- What to work on
Copy out the full set of records. Keep every word the same.

============================================================

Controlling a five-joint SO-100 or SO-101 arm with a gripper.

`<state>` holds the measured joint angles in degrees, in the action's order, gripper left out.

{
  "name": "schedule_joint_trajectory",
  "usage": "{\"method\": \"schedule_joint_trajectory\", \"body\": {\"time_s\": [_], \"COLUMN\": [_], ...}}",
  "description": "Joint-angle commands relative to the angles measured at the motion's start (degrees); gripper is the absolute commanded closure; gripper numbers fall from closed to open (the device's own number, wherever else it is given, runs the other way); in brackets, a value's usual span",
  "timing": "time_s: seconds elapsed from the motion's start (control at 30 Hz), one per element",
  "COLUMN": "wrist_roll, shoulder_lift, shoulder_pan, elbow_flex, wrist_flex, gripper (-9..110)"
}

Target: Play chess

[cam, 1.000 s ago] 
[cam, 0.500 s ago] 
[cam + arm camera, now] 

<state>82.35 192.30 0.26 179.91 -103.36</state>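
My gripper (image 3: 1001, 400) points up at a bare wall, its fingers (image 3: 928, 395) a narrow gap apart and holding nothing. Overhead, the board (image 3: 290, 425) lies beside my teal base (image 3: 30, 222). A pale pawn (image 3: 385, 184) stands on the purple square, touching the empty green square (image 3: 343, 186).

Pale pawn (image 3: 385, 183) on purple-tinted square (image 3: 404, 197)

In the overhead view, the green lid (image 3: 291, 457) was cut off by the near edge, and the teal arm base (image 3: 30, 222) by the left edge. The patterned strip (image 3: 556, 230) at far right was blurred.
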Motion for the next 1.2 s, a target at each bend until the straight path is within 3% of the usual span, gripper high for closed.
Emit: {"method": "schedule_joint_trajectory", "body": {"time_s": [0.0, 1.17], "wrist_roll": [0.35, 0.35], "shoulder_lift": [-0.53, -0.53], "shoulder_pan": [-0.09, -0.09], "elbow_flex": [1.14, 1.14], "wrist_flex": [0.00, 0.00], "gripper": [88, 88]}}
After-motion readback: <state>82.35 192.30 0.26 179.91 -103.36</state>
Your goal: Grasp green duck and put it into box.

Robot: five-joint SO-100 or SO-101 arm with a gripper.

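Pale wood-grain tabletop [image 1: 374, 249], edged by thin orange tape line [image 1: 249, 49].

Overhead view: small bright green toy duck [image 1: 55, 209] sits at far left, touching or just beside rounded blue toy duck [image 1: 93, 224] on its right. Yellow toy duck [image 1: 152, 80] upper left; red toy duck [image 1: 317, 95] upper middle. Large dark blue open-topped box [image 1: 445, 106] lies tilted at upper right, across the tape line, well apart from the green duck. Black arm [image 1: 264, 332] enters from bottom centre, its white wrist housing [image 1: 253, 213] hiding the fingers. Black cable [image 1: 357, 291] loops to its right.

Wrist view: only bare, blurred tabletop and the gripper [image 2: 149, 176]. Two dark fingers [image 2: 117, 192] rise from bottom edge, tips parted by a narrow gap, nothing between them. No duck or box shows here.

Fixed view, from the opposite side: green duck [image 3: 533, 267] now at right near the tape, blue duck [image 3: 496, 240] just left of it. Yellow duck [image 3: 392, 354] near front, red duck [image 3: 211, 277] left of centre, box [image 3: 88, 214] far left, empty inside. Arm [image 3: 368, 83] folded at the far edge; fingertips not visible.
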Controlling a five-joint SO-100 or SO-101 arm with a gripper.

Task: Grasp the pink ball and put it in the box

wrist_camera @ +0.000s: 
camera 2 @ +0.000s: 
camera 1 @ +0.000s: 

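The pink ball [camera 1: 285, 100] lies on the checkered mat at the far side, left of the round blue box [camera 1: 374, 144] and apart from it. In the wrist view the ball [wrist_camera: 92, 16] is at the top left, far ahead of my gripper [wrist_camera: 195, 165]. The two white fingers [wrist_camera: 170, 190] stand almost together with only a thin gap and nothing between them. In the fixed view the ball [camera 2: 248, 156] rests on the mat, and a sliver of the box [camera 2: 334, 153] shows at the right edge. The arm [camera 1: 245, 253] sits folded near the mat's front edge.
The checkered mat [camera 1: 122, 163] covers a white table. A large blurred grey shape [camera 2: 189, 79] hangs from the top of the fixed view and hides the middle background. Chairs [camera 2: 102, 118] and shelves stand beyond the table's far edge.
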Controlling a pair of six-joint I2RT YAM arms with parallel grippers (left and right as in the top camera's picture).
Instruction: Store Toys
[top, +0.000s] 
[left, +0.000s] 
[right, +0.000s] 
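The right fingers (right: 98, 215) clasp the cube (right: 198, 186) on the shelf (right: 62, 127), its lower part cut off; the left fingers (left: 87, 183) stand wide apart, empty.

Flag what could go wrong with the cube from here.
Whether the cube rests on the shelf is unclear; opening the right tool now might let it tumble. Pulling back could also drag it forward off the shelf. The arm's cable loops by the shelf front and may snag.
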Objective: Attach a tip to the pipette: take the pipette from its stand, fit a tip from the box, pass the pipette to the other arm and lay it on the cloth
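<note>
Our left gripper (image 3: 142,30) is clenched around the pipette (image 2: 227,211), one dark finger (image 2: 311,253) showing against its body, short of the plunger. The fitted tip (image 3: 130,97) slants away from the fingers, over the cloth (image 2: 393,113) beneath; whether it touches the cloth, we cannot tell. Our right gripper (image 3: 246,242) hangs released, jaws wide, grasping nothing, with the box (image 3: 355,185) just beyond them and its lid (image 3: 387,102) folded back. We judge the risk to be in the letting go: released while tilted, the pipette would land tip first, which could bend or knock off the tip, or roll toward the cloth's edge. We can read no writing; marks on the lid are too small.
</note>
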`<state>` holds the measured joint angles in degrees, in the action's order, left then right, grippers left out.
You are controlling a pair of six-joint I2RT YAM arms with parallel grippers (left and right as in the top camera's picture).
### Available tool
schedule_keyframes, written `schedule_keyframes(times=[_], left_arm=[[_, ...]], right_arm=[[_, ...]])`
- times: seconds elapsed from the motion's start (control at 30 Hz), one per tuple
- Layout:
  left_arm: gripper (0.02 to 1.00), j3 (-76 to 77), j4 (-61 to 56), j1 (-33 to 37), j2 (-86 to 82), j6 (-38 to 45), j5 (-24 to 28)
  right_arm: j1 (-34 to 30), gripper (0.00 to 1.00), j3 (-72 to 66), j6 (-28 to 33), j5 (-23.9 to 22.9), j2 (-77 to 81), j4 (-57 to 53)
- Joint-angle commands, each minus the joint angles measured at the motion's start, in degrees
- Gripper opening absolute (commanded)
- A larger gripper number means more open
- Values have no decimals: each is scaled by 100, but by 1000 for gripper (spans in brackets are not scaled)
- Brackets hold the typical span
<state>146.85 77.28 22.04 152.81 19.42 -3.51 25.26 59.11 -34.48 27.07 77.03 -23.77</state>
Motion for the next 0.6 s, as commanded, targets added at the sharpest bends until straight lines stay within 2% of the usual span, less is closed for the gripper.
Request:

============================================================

- Answer section
Controlling a five-joint SO-100 or SO-101 arm with a gripper.

`<state>` holds the measured joint angles in degrees, in the action's order, gripper left out.

{
  "name": "schedule_joint_trajectory",
  "usage": "{\"method\": \"schedule_joint_trajectory\", \"body\": {\"time_s\": [_], \"COLUMN\": [_], ...}}",
  "description": "Joint-angle commands relative to the angles measured at the motion's start (degrees); gripper is the absolute commanded closure; gripper numbers fall from closed to open (the device's own number, wherever else it is given, runs the other way); in brackets, a value's usual span",
  "timing": "time_s: seconds elapsed from the motion's start (control at 30 Hz), one per element",
  "COLUMN": "wrist_roll, shoulder_lift, shoulder_pan, elbow_flex, wrist_flex, gripper (-9..110)"
}

Target: Play chess

[cam, 1.000 s ago] 
[cam, 0.500 s ago] 
[cam + arm camera, now] 

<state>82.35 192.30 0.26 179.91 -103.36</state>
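My gripper (image 3: 1001, 400) points up at a bare wall, its fingers (image 3: 928, 395) a narrow gap apart and holding nothing. Overhead, the board (image 3: 290, 425) lies beside my teal base (image 3: 30, 222). A pale pawn (image 3: 385, 184) stands on the purple square, touching the empty green square (image 3: 343, 186).

Pale pawn (image 3: 385, 183) on purple-tinted square (image 3: 404, 197)

In the overhead view, the green lid (image 3: 291, 457) was cut off by the near edge, and the teal arm base (image 3: 30, 222) by the left edge. The patterned strip (image 3: 556, 230) at far right was blurred.
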Motion for the next 1.2 s, a target at each bend until the straight path is within 3% of the usual span, gripper high for closed.
Emit: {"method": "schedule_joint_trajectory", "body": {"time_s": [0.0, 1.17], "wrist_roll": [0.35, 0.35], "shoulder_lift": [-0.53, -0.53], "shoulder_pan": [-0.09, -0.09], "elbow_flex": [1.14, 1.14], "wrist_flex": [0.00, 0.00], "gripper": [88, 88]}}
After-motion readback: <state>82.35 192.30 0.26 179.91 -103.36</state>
Your goal: Grasp green duck and put it into box.

Robot: five-joint SO-100 or SO-101 arm with a gripper.

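Pale wood-grain tabletop [image 1: 374, 249], edged by thin orange tape line [image 1: 249, 49].

Overhead view: small bright green toy duck [image 1: 55, 209] sits at far left, touching or just beside rounded blue toy duck [image 1: 93, 224] on its right. Yellow toy duck [image 1: 152, 80] upper left; red toy duck [image 1: 317, 95] upper middle. Large dark blue open-topped box [image 1: 445, 106] lies tilted at upper right, across the tape line, well apart from the green duck. Black arm [image 1: 264, 332] enters from bottom centre, its white wrist housing [image 1: 253, 213] hiding the fingers. Black cable [image 1: 357, 291] loops to its right.

Wrist view: only bare, blurred tabletop and the gripper [image 2: 149, 176]. Two dark fingers [image 2: 117, 192] rise from bottom edge, tips parted by a narrow gap, nothing between them. No duck or box shows here.

Fixed view, from the opposite side: green duck [image 3: 533, 267] now at right near the tape, blue duck [image 3: 496, 240] just left of it. Yellow duck [image 3: 392, 354] near front, red duck [image 3: 211, 277] left of centre, box [image 3: 88, 214] far left, empty inside. Arm [image 3: 368, 83] folded at the far edge; fingertips not visible.
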Controlling a five-joint SO-100 or SO-101 arm with a gripper.

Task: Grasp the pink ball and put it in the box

wrist_camera @ +0.000s: 
camera 2 @ +0.000s: 
camera 1 @ +0.000s: 

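The pink ball [camera 1: 285, 100] lies on the checkered mat at the far side, left of the round blue box [camera 1: 374, 144] and apart from it. In the wrist view the ball [wrist_camera: 92, 16] is at the top left, far ahead of my gripper [wrist_camera: 195, 165]. The two white fingers [wrist_camera: 170, 190] stand almost together with only a thin gap and nothing between them. In the fixed view the ball [camera 2: 248, 156] rests on the mat, and a sliver of the box [camera 2: 334, 153] shows at the right edge. The arm [camera 1: 245, 253] sits folded near the mat's front edge.
The checkered mat [camera 1: 122, 163] covers a white table. A large blurred grey shape [camera 2: 189, 79] hangs from the top of the fixed view and hides the middle background. Chairs [camera 2: 102, 118] and shelves stand beyond the table's far edge.
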Controlling a pair of six-joint I2RT YAM arms with parallel grippers (left and right as in the top camera's picture).
Instruction: Store Toys
[top, +0.000s] 
[left, +0.000s] 
[right, +0.000s] 
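The right fingers (right: 98, 215) clasp the cube (right: 198, 186) on the shelf (right: 62, 127), its lower part cut off; the left fingers (left: 87, 183) stand wide apart, empty.

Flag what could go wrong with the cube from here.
Whether the cube rests on the shelf is unclear; opening the right tool now might let it tumble. Pulling back could also drag it forward off the shelf. The arm's cable loops by the shelf front and may snag.
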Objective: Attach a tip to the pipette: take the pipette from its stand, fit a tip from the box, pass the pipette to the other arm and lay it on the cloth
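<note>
Our left gripper (image 3: 142,30) is clenched around the pipette (image 2: 227,211), one dark finger (image 2: 311,253) showing against its body, short of the plunger. The fitted tip (image 3: 130,97) slants away from the fingers, over the cloth (image 2: 393,113) beneath; whether it touches the cloth, we cannot tell. Our right gripper (image 3: 246,242) hangs released, jaws wide, grasping nothing, with the box (image 3: 355,185) just beyond them and its lid (image 3: 387,102) folded back. We judge the risk to be in the letting go: released while tilted, the pipette would land tip first, which could bend or knock off the tip, or roll toward the cloth's edge. We can read no writing; marks on the lid are too small.
</note>
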`<state>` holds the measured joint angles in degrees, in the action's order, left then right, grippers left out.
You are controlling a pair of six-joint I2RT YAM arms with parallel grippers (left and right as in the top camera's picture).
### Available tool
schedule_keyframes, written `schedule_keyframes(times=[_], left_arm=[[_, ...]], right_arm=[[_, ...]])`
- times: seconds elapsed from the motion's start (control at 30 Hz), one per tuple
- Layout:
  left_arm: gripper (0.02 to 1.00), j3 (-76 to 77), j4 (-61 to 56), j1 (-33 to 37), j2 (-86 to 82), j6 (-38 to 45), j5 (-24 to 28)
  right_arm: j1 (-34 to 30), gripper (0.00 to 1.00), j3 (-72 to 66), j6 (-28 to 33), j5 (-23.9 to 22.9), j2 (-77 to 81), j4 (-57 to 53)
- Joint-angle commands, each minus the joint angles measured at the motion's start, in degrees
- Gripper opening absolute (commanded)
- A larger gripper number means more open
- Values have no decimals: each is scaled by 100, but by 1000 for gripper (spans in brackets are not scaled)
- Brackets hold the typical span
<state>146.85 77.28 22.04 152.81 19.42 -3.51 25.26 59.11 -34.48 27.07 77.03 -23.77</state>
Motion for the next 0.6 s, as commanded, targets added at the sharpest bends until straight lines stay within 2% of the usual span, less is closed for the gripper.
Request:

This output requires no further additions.